Auf einmal konnten wir in Ruhe das Kaufhaus verlassen.

 

Am späten Nachmittag fuhren wir zu ihrem Patenonkel, er hatte mit seiner Frau zwei Kinder im Alter von viereinhalb Jahren und zwölf Jahren. Das Wohnzimmer war festlich geschmückt und die kleinen Kinder spielten. Die Omas und Opas saßen am Tisch und erzählten sich etwas. Wenn es die beiden Kleinen zu doll trieben, drehte sich ein Opa um und meinte, ihr denkt auch an den Hans Muff.

„Wer ist Hans Muff“, fragte unsere Stephie.

„Er kommt mit dem Nikolaus und steckt die unartigen Kinder in einen Sack“, antwortet ihr Opa.

„Wie sieht er denn aus?“, fragte sie weiter, „und was macht er mit den Kindern?“

„Er nimmt sie mit!“, gab er leicht grinsend zur Antwort.

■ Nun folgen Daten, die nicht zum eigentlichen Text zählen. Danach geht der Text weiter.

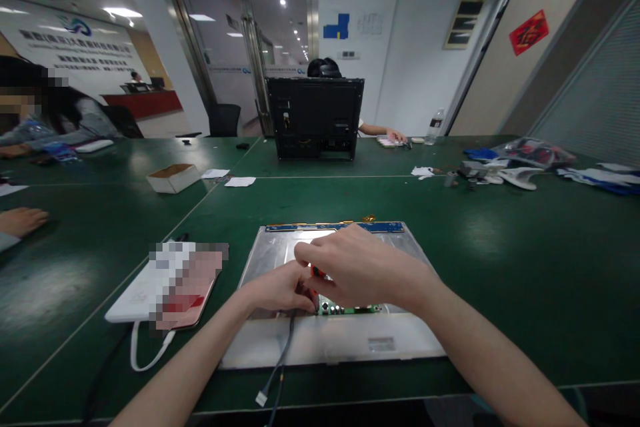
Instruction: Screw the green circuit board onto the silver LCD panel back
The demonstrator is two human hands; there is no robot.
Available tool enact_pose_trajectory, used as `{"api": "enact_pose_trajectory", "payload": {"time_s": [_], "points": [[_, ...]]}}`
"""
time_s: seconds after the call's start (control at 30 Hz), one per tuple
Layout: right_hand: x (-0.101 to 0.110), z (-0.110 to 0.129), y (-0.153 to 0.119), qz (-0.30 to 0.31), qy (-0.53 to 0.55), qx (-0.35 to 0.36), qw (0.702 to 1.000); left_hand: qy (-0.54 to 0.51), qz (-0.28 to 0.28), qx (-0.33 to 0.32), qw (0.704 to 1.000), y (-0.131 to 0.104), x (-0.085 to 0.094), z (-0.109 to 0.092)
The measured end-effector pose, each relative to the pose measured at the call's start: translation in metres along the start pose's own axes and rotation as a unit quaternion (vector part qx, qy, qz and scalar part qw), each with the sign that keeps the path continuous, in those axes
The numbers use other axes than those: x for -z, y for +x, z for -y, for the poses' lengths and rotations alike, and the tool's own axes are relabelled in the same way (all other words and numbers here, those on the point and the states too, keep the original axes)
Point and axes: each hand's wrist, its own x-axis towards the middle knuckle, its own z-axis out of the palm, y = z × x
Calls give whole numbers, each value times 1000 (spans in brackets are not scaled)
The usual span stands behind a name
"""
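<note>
A silver display panel lies back side up on the green table in front of me. On it is a green circuit board, largely covered by my hands. My right hand is closed from above round a red-handled screwdriver; only bits of its red and black handle show. Just below, my left hand rests on the panel by the board's left end, its thumb and fingers closed near the screwdriver's lower part. What they pinch is hidden. A dark cable with a white connector runs from under it over the panel's front edge.
Left of the panel lie a white device and a pink phone, joined by a white cable. Farther off stand an open cardboard box and a black monitor. Parts and bags lie far right. Other people sit left and behind the monitor.
</note>
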Motion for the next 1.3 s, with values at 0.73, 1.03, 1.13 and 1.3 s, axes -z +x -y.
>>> {"api": "enact_pose_trajectory", "payload": {"time_s": [0.73, 1.03, 1.13, 1.3], "points": [[-2, -2, 0, -9, 4, -1, 1000, -22, 2, -4, 1000, 0, 0, -1], [2, 1, -2, 22, 20, 11, 1000, -20, -3, -2, 1000, -2, 0, -2], [1, 1, -1, 23, 21, 5, 1000, -10, 1, -4, 1000, -1, 0, -1], [-2, -1, -1, -5, 5, -6, 1000, 0, -2, 0, 1000, 0, -1, 1]]}}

„Nee, glaube ich nicht“, erwiderte sie und versteckte sich hinter der Gardine.

Gerade in diesem Moment läutete es an der Haustür. Unsere Stephie mit war so neugierig und öffnete die Wohnzimmertür, dabei erblickte sie den Nikolaus.

Gerade als sie ihm guten Abend wünschen wollte, erblickte sie einen schwarzen wuscheligen Mann mit einem riesigen Sack auf dem Rücken. Sie schrie auf und flüchte in meine Arme.

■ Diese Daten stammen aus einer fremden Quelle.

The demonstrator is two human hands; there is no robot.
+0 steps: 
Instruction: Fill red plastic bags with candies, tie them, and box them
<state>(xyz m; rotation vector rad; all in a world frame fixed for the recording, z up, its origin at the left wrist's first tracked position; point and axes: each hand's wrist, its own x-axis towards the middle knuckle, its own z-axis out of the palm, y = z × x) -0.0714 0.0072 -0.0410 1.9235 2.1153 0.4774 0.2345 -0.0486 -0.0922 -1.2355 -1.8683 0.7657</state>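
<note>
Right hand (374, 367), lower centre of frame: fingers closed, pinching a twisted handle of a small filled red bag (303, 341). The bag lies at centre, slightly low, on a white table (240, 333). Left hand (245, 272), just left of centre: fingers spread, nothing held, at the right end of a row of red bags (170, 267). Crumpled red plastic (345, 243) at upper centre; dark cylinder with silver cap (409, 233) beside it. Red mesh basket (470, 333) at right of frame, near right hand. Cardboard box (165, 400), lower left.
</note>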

„Mama, Hilfe, Mama“, schluchzte sie und kletterte auf meinen Schoss. Neugierig wie sie war, lugte sie aber trotzdem unter meinen Armen den Nikolaus an.

Der Nikolaus ließ erst einmal ein Lied singen, dabei taute sie wieder auf. Als Erstes rief er dann ihre viereinhalbjährige Cousine auf. Er stellte ihr einige Fragen, weshalb sie denn nicht ihr Fleisch esse, oder kocht die Mama nicht gut. Sie antwortete ihm, dass die Mama sehr gut kocht, es schmeckt ihr aber kein Fleisch. Da versuchte er ihr zu erklären, das Fleisch wichtig für ihr Wachstum wäre. Sie solle sich auch nicht ständig mit ihrer Schwester zanken. Danach durfte sie sich wieder setzen. Nun rief er Stephie zu sich. Langsam, aber nicht ohne meine Hand loszulassen, ging sie zu ihm.

„Na, du kleine Raserin, begrüßte er sie, was habe ich denn unartiges von dir gesehen, als ich vom Himmel herunterblickte?“

„Soll ich dir mein Lieblingsgedicht mal sagen“, erwiderte sie und begann es zu erzählen. Nachdem sie geendet hatte, sagte Ihre Cousine plötzlich, ich kann auch ein Gedicht und sagte es auf.

„Das waren sehr schöne Gedichte, die ihr mir vorgetragen habt und das auch mit solch einer tollen Betonung“, lobte der Nikolaus die beiden.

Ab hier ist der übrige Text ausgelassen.